- _YOUR OBJECTIVE_: The line containing "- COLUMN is" marks the end; write out exactly every line from the start of the data up to and including it, without the pictures.

- _DATA BELOW_:
╔══
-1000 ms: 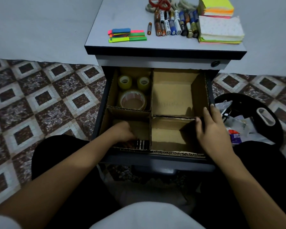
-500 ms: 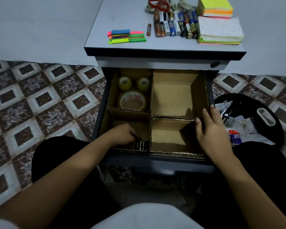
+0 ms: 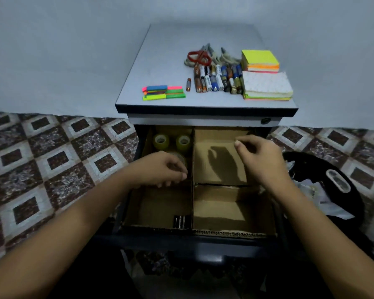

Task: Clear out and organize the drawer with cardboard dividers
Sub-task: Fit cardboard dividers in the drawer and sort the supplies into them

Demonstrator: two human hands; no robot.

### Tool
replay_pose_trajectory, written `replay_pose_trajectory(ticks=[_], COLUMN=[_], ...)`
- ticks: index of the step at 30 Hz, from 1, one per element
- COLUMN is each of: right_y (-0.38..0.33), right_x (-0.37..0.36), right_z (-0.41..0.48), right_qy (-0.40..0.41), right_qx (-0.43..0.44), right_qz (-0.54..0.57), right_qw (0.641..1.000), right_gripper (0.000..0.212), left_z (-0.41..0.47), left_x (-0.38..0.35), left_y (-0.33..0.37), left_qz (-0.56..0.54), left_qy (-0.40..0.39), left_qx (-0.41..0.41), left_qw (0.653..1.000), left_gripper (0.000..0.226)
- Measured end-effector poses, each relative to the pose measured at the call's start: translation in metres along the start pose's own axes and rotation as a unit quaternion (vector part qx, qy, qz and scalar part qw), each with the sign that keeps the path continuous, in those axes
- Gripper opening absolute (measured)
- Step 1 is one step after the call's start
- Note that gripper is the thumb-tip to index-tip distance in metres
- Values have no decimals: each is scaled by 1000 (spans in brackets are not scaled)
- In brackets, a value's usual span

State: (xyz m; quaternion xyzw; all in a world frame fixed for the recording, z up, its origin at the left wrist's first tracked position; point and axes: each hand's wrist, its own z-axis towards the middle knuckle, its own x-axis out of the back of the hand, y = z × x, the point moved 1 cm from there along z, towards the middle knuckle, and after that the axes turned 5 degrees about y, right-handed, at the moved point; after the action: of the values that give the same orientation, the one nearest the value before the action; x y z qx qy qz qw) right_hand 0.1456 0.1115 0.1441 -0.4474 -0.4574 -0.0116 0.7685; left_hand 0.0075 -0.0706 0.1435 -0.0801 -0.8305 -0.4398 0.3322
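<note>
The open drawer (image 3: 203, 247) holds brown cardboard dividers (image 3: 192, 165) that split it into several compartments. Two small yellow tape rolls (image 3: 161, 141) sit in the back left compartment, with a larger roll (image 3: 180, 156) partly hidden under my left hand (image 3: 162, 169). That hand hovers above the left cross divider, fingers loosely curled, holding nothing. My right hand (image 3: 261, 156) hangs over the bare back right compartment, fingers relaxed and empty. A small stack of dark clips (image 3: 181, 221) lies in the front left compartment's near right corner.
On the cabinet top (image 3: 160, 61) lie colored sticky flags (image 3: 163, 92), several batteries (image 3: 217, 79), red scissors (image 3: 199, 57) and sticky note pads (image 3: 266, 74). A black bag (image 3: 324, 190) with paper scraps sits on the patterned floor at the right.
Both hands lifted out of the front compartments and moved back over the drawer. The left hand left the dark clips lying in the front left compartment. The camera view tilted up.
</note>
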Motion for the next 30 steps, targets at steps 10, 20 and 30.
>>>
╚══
- _EXERCISE RESULT_:
-1000 ms: 
-500 ms: 
+0 ms: 

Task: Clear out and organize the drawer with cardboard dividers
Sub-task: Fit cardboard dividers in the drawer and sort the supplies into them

Demonstrator: two human hands; no robot.

### Tool
replay_pose_trajectory, written `replay_pose_trajectory(ticks=[_], COLUMN=[_], ...)`
- ticks: index of the step at 30 Hz, from 1, one per element
- COLUMN is each of: right_y (-0.38..0.33), right_x (-0.37..0.36), right_z (-0.41..0.48), right_qy (-0.40..0.41), right_qx (-0.43..0.44), right_qz (-0.54..0.57), right_qw (0.641..1.000), right_gripper (0.000..0.212), left_z (-0.41..0.47), left_x (-0.38..0.35), left_y (-0.33..0.37), left_qz (-0.56..0.54), left_qy (-0.40..0.39), left_qx (-0.41..0.41), left_qw (0.653..1.000), left_gripper (0.000..0.226)

No more work is needed on this answer.